Data extracted from a collection:
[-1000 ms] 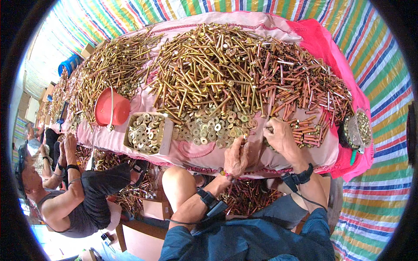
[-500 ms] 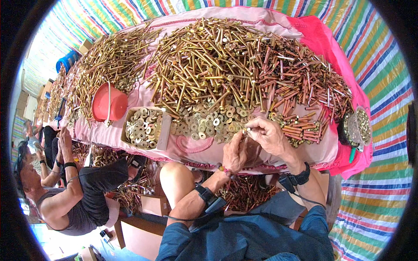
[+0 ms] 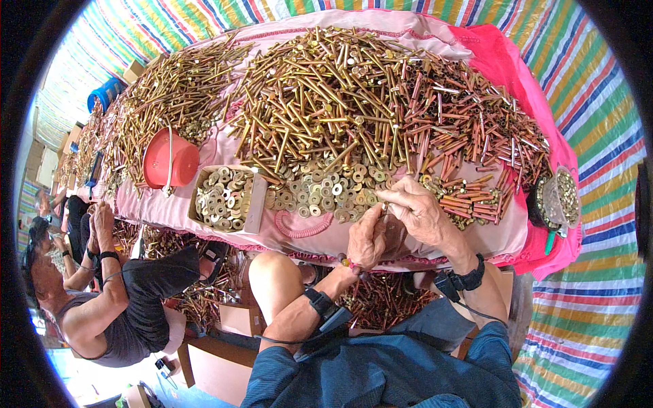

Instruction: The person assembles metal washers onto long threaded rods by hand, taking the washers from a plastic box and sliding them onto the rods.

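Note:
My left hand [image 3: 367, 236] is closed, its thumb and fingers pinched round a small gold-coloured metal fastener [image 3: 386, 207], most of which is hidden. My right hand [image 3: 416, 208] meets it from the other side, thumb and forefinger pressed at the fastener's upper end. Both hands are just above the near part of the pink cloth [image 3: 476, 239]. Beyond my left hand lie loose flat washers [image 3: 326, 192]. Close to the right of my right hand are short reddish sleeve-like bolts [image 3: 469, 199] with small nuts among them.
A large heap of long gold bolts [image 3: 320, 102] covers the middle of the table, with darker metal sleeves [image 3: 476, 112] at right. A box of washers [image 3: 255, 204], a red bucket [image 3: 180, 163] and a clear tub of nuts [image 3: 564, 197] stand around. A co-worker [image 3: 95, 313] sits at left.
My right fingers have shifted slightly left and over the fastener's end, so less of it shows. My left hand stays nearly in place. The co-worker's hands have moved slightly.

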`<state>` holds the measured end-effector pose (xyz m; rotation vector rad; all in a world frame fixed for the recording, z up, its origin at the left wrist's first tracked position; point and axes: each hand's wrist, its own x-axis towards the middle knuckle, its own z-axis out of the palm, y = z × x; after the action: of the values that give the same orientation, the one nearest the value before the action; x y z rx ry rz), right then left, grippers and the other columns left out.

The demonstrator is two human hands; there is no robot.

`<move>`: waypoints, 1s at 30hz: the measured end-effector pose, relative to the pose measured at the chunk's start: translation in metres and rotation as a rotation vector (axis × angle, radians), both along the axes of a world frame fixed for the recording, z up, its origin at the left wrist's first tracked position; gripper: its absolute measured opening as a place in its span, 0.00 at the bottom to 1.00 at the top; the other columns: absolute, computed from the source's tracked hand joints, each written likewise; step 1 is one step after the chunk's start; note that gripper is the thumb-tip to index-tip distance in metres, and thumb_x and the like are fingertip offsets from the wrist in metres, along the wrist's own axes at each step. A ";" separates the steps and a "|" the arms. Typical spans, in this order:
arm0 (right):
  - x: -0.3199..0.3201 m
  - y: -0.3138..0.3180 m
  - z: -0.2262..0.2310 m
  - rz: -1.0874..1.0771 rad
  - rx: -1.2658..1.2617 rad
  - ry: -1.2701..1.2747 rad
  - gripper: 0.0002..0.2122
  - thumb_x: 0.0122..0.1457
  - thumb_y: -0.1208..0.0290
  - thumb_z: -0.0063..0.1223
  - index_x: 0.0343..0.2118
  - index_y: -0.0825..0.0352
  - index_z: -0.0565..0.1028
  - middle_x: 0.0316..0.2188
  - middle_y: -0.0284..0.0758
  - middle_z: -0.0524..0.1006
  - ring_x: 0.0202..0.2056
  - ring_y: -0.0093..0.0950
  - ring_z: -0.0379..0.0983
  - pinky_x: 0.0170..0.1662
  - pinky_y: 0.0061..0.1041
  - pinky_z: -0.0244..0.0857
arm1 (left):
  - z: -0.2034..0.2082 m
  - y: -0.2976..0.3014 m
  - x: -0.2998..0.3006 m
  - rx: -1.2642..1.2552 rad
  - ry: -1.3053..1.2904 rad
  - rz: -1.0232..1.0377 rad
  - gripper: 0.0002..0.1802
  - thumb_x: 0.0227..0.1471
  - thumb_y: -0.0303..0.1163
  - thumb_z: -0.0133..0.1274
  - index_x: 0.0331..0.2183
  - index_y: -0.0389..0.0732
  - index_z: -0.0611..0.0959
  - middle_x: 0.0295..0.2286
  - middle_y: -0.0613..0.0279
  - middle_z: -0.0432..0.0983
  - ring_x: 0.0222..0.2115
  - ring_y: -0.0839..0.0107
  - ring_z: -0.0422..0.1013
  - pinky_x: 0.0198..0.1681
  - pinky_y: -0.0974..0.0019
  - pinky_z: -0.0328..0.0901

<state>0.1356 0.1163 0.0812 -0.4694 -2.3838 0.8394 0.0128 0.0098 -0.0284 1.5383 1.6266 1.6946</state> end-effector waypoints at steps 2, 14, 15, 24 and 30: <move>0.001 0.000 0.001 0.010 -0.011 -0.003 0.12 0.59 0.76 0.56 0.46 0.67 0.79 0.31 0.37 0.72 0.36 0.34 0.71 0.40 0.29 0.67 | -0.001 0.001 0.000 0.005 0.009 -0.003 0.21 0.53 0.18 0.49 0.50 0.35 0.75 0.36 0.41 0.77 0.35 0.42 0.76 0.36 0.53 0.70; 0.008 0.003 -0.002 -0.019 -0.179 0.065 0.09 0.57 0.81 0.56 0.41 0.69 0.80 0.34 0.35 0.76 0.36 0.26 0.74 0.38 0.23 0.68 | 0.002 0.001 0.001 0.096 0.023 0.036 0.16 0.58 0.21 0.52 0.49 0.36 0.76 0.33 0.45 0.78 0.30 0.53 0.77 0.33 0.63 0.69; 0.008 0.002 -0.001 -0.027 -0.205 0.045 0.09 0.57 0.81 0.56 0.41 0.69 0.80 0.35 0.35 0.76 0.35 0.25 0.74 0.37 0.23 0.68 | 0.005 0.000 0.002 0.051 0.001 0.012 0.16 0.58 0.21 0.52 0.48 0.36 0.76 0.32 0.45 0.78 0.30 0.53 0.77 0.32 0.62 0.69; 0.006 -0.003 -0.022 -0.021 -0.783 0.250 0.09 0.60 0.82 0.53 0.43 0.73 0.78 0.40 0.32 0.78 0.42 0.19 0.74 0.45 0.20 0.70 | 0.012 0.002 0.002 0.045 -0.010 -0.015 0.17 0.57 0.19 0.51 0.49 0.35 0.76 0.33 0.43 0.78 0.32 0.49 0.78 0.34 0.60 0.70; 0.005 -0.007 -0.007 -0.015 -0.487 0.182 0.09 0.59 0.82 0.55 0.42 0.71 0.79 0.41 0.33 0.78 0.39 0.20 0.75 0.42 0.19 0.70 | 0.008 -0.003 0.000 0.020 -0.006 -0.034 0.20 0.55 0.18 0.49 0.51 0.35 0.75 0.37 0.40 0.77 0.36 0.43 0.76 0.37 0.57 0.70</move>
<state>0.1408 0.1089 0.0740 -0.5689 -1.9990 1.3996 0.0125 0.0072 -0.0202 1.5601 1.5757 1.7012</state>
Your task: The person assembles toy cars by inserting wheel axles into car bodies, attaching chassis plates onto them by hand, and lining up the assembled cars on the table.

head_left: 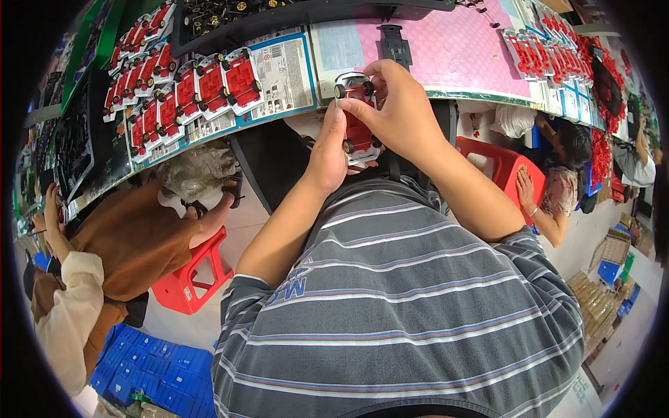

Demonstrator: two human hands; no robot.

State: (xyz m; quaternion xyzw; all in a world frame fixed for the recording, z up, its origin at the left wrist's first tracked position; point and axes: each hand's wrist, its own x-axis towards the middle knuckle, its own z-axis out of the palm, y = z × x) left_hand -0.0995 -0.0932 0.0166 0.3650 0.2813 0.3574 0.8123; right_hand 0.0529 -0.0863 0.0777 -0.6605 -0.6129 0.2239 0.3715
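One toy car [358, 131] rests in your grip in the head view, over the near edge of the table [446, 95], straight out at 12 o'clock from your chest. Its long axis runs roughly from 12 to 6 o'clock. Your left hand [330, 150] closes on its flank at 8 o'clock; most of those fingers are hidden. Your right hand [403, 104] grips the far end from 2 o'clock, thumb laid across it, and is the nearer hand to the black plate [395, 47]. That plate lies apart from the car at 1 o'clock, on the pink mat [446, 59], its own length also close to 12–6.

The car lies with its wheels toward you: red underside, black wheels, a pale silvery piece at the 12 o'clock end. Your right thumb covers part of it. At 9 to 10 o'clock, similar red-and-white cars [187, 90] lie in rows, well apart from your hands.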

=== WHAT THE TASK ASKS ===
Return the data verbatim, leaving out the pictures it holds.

=== RESULT OF THE EXERCISE ===
[-1000 ms] 
[-500 ms] 
[+0 ms] 

Instruction: The person assembles metal washers onto long threaded rods by hand, taking the washers from a plastic box and sliding them onto the rods.

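Note:
My left hand [image 3: 367, 236] is closed, its thumb and fingers pinched round a small gold-coloured metal fastener [image 3: 386, 207], most of which is hidden. My right hand [image 3: 416, 208] meets it from the other side, thumb and forefinger pressed at the fastener's upper end. Both hands are just above the near part of the pink cloth [image 3: 476, 239]. Beyond my left hand lie loose flat washers [image 3: 326, 192]. Close to the right of my right hand are short reddish sleeve-like bolts [image 3: 469, 199] with small nuts among them.
A large heap of long gold bolts [image 3: 320, 102] covers the middle of the table, with darker metal sleeves [image 3: 476, 112] at right. A box of washers [image 3: 255, 204], a red bucket [image 3: 180, 163] and a clear tub of nuts [image 3: 564, 197] stand around. A co-worker [image 3: 95, 313] sits at left.
My right fingers have shifted slightly left and over the fastener's end, so less of it shows. My left hand stays nearly in place. The co-worker's hands have moved slightly.
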
`<state>` holds the measured end-effector pose (xyz m; rotation vector rad; all in a world frame fixed for the recording, z up, its origin at the left wrist's first tracked position; point and axes: each hand's wrist, its own x-axis towards the middle knuckle, its own z-axis out of the palm, y = z × x; after the action: of the values that give the same orientation, the one nearest the value before the action; x y z rx ry rz), right then left, grippers and the other columns left out.

The demonstrator is two human hands; there is no robot.

`<move>`: waypoints, 1s at 30hz: the measured end-effector pose, relative to the pose measured at the chunk's start: translation in metres and rotation as a rotation vector (axis × angle, radians), both along the axes of a world frame fixed for the recording, z up, its origin at the left wrist's first tracked position; gripper: its absolute measured opening as a place in its span, 0.00 at the bottom to 1.00 at the top; the other columns: absolute, computed from the source's tracked hand joints, each written likewise; step 1 is one step after the chunk's start; note that gripper is the thumb-tip to index-tip distance in metres, and thumb_x and the like are fingertip offsets from the wrist in metres, along the wrist's own axes at each step. A ";" separates the steps and a "|" the arms. Typical spans, in this order:
arm0 (right):
  - x: -0.3199..0.3201 m
  - y: -0.3138..0.3180 m
  - z: -0.2262..0.2310 m
  - rz: -1.0874..1.0771 rad
  - rx: -1.2658..1.2617 rad
  - ry: -1.2701..1.2747 rad
  - gripper: 0.0002..0.2122
  - thumb_x: 0.0122..0.1457
  - thumb_y: -0.1208..0.0290
  - thumb_z: -0.0063..0.1223
  - index_x: 0.0343..0.2118
  - index_y: -0.0825..0.0352
  - index_z: -0.0565..0.1028
  - middle_x: 0.0316..0.2188
  - middle_y: -0.0284..0.0758
  - middle_z: -0.0524..0.1006
  - ring_x: 0.0202..0.2056
  - ring_y: -0.0093..0.0950
  - ring_z: -0.0379..0.0983
  - pinky_x: 0.0170..0.1662
  - pinky_y: 0.0061..0.1041
  - pinky_z: -0.0244..0.0857
arm1 (left):
  - z: -0.2034..0.2082 m
  - y: -0.2976..0.3014 m
  - x: -0.2998..0.3006 m
  - rx: -1.2642..1.2552 rad
  - ry: -1.3053..1.2904 rad
  - rz: -1.0232..1.0377 rad
  - gripper: 0.0002..0.1802
  - thumb_x: 0.0227..0.1471
  - thumb_y: -0.0303..0.1163
  - thumb_z: -0.0133..0.1274
  - index_x: 0.0331..0.2183
  - index_y: -0.0389..0.0732
  - index_z: -0.0611..0.0959
  - middle_x: 0.0295..0.2286
  - middle_y: -0.0613..0.0279
  - middle_z: -0.0432..0.0983
  - ring_x: 0.0222..0.2115
  - ring_y: -0.0839..0.0107
  - ring_z: -0.0422..0.1013
  - pinky_x: 0.0198..0.1681
  - pinky_y: -0.0974..0.0019
  - pinky_z: -0.0328..0.0901

<state>0.1356 0.1163 0.0812 -0.4694 -2.3838 0.8394 0.0128 0.0098 -0.0284 1.5383 1.6266 1.6946</state> end-effector waypoints at steps 2, 14, 15, 24 and 30: <move>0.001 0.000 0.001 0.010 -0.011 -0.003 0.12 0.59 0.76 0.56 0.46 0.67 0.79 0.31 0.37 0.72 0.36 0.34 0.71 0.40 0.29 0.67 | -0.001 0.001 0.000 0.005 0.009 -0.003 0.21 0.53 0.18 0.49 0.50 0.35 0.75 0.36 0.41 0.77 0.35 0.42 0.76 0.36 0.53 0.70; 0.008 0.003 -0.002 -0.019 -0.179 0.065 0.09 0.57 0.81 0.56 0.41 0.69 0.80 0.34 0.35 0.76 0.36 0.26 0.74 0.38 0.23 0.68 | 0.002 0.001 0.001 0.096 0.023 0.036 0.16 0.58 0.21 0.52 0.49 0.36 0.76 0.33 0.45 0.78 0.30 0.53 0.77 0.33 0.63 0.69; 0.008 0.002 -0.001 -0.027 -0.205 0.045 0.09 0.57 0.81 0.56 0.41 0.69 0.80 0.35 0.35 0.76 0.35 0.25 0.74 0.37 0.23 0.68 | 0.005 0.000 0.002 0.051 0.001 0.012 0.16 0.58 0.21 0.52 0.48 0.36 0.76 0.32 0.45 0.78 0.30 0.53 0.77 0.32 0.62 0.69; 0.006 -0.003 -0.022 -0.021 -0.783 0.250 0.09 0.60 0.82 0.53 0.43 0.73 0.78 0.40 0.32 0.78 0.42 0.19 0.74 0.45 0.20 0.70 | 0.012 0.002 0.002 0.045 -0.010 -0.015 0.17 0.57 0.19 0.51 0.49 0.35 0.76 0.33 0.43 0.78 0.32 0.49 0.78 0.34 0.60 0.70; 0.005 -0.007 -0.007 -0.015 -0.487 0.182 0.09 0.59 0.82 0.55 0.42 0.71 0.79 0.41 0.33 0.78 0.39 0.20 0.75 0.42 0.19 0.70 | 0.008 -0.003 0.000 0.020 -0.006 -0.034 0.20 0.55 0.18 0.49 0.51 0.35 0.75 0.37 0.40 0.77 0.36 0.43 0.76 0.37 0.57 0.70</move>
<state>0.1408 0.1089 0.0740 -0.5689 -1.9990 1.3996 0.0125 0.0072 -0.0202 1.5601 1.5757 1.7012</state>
Your task: The person assembles toy cars by inserting wheel axles into car bodies, attaching chassis plates onto them by hand, and lining up the assembled cars on the table.

head_left: 

Demonstrator: two human hands; no robot.

State: (xyz m; quaternion xyzw; all in a world frame fixed for the recording, z up, its origin at the left wrist's first tracked position; point and axes: each hand's wrist, its own x-axis towards the middle knuckle, its own z-axis out of the palm, y = z × x) left_hand -0.0995 -0.0932 0.0166 0.3650 0.2813 0.3574 0.8123; right_hand 0.0529 -0.0863 0.0777 -0.6605 -0.6129 0.2239 0.3715
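One toy car [358, 131] rests in your grip in the head view, over the near edge of the table [446, 95], straight out at 12 o'clock from your chest. Its long axis runs roughly from 12 to 6 o'clock. Your left hand [330, 150] closes on its flank at 8 o'clock; most of those fingers are hidden. Your right hand [403, 104] grips the far end from 2 o'clock, thumb laid across it, and is the nearer hand to the black plate [395, 47]. That plate lies apart from the car at 1 o'clock, on the pink mat [446, 59], its own length also close to 12–6.

The car lies with its wheels toward you: red underside, black wheels, a pale silvery piece at the 12 o'clock end. Your right thumb covers part of it. At 9 to 10 o'clock, similar red-and-white cars [187, 90] lie in rows, well apart from your hands.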

This exercise is now finished, and nothing remains to add.